> _Exercise instructions_: Copy out the full listing below as it stands, with its pictures left behind.

> _Collected data_:
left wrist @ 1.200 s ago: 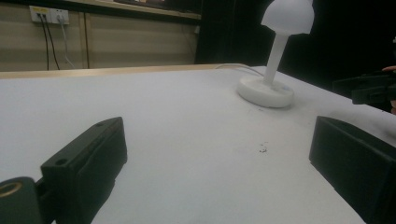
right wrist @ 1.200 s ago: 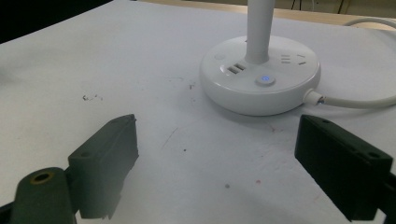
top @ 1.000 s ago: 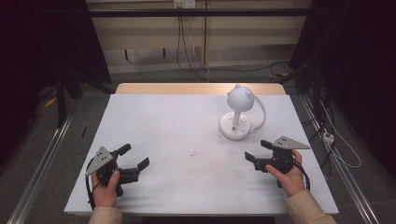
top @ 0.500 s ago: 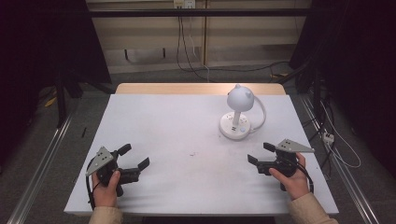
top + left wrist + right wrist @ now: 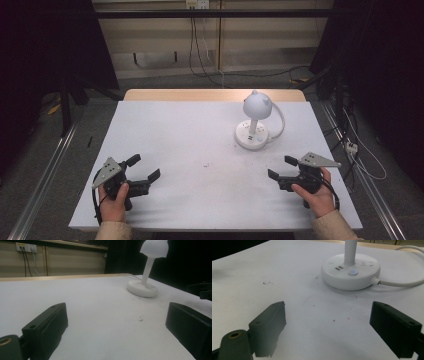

> _Answer to this problem_:
left wrist @ 1.200 s ago: 
right wrist @ 1.200 s ago: 
top @ 1.000 s ago: 
top @ 0.500 s ago: 
top + left wrist + right wrist @ now: 

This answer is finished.